### [Work to complete]
Identify and pull out each line of the entries in which "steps" occurs.

Dataset excerpts START

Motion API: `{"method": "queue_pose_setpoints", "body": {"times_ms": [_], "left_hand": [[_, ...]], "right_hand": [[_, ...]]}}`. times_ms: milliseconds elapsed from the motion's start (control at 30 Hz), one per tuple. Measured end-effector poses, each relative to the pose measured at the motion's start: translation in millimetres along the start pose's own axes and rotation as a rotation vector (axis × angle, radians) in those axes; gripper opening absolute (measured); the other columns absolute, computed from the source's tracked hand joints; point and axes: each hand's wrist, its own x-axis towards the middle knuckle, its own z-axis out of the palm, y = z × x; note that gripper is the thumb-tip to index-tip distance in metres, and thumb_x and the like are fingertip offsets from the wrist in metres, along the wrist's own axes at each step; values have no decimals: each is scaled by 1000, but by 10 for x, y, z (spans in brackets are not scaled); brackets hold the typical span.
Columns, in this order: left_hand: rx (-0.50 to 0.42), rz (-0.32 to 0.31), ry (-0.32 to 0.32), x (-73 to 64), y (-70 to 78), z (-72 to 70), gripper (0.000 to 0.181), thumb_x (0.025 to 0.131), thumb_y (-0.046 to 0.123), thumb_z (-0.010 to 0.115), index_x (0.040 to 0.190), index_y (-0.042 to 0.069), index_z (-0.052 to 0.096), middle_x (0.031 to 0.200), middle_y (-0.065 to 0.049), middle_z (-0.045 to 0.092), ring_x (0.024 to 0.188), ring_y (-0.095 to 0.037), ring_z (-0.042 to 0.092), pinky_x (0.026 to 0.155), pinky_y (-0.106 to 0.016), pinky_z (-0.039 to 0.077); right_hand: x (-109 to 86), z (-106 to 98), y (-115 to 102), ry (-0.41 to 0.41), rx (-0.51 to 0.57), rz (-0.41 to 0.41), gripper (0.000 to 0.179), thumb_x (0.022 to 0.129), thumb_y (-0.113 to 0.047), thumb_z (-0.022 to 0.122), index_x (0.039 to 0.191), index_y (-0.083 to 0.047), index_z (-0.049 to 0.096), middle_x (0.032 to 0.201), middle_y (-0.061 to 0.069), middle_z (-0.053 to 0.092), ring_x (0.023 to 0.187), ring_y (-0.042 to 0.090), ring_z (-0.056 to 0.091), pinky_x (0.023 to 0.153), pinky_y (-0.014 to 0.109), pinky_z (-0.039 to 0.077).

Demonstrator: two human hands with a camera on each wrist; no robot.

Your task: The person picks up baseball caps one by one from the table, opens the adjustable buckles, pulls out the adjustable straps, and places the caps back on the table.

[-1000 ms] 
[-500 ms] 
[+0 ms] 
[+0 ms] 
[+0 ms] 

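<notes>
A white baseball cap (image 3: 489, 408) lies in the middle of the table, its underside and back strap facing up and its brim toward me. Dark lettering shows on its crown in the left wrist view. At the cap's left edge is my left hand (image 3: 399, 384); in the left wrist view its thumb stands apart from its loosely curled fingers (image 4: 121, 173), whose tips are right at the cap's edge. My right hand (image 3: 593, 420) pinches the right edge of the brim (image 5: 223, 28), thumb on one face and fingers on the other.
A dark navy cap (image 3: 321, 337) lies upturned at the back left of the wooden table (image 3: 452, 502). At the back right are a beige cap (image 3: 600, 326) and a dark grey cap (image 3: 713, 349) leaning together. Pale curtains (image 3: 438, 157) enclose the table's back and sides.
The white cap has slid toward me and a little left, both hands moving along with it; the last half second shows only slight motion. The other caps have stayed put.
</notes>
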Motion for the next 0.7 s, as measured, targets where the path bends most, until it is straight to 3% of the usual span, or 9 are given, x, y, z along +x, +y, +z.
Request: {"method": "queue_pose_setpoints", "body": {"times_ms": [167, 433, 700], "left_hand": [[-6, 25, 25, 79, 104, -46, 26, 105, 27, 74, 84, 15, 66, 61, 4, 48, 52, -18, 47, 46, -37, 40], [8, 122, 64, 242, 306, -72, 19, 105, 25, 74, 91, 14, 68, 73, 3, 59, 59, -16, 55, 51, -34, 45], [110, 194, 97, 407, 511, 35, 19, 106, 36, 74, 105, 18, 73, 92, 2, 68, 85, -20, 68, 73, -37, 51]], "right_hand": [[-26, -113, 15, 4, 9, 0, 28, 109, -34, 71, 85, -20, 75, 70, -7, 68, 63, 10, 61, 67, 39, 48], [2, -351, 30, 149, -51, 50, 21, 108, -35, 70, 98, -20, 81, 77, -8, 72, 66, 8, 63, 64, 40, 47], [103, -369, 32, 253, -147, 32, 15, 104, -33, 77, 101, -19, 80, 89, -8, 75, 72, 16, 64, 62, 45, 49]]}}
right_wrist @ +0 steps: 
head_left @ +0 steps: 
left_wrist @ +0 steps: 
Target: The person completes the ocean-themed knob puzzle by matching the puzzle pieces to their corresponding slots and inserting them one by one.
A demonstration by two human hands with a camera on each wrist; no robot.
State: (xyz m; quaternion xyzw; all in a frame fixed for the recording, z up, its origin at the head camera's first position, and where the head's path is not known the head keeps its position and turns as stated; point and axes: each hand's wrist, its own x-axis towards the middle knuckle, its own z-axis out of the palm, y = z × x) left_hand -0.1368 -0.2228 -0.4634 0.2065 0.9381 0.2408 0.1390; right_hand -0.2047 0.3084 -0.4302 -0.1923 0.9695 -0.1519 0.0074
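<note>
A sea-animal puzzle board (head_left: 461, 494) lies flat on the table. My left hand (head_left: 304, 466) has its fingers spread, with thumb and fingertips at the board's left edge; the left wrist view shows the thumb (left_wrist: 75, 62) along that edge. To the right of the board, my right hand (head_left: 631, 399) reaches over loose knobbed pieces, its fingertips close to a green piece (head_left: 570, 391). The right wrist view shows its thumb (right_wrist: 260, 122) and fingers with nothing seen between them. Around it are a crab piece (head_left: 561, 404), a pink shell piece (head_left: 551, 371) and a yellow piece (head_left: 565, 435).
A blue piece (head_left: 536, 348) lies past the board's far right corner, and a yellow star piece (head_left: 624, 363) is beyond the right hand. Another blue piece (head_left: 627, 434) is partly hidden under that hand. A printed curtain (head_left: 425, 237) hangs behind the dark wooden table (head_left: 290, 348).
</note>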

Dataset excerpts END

### [Answer for the task]
right_wrist @ +0 steps: 
head_left @ +0 steps: 
left_wrist @ +0 steps: 

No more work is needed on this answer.